His Good Opinion is a great new way of looking at the much beloved story between Elizabeth Bennet and Fitzwilliam Darcy. It keeps all of the key plot-points that Pride and Prejudice lovers will be familiar with, but shows them in a new light; this is something that is tough to maintain throughout a whole novel (I would imagine). Nancy Kelley has managed to capture the original spirit of Pride and Prejudice perfectly, even going as far as to re-use some of the original lines from the book in her novel; this was particularly charming and reassuring for me as a reader, as I felt like I was familiar with what was going on in a way that encouraged my enjoyment of the story.
My favourite aspect of this novel is the way in which Nancy Kelley approached the character of Fitzwilliam Darcy; I’ve read a couple of Austen fan-fiction books now and they all manage to give the beloved characters a fresh lease of life, but His Good Opinion stands out as one of the best examples I’ve seen of re-characterisation. Nancy Kelley succeeds in making Darcy likeable (almost) from the outset, something which isn’t afforded to the reader in Pride and Prejudice. He is written as a gentle, loving, nervous man who is unsure of his feelings and struggling with the pressures of coming from a wealthy family. I enjoyed seeing Darcy as a nervous wreck, struggling with his emotions for Lizzie Bennet from a very early point in the story; much earlier than in the original Austen novel. I feel this gave His Good Opinion a little added edge over Pride and Prejudice, as it is always nice to want both parties to succeed; in Pride and Prejudice I rooted for Lizzie Bennet to get her man, but never felt any real emotion for the success of Mr Darcy, now I get to feel pleased that BOTH of them got what they wanted.

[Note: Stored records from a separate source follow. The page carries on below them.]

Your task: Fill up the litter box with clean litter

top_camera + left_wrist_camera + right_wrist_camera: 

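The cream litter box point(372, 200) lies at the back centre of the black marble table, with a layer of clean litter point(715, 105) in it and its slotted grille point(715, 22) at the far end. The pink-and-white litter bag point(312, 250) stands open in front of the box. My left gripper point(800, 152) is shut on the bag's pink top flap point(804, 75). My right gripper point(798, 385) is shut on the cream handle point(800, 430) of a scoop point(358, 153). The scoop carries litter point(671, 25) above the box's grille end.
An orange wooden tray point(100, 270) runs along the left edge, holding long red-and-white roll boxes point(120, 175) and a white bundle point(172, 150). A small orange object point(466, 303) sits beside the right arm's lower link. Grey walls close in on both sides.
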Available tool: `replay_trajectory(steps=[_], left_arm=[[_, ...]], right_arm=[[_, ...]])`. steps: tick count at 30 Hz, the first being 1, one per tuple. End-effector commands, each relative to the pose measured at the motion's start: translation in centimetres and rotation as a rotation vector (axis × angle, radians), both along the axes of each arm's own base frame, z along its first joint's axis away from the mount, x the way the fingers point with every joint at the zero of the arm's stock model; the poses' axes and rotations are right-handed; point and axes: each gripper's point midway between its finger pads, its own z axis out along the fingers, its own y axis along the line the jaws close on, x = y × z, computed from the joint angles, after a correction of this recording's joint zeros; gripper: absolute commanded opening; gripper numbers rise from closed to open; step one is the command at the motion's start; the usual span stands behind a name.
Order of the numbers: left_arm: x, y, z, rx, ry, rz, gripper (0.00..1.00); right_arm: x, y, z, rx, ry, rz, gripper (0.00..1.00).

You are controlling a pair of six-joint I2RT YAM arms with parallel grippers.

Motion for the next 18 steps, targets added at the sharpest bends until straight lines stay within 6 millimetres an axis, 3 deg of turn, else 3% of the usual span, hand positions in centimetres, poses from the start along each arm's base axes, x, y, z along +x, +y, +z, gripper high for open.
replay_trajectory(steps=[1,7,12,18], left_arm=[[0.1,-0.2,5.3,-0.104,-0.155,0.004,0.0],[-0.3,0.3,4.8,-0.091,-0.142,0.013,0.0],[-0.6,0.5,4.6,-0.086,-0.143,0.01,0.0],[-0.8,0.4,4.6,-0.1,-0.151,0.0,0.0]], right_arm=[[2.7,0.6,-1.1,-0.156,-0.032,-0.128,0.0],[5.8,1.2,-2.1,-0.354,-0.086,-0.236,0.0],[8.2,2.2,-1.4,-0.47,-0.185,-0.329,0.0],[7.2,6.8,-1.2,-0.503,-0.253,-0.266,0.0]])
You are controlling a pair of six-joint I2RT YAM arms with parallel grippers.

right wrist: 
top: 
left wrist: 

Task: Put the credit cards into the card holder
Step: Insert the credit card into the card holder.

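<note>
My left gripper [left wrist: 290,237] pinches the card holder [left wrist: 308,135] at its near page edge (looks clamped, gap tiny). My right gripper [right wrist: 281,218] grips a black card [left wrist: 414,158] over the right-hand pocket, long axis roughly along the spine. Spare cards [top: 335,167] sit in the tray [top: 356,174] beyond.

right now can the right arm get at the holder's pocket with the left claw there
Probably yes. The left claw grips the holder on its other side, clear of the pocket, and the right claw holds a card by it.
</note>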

Nancy Kelley‘s writing style was fluid and very readable throughout; she used plain English instead of attempting to keep in with the writing style of the original novel, and she has a talent for making her characters accessible. Even though I know the plot of Pride and Prejudice like the back of my hand, I found that I wasn’t bored by any part of Kelley’s re-telling and I still read on with anticipation to see how Kelley decided to reach the conclusion that I knew was coming. She managed to take a well-loved story and give it a new twist, one that I really enjoyed reading. Of the growing list of Austen fan-fiction that I’m reading, this is currently sitting at the top of my list as my favourite.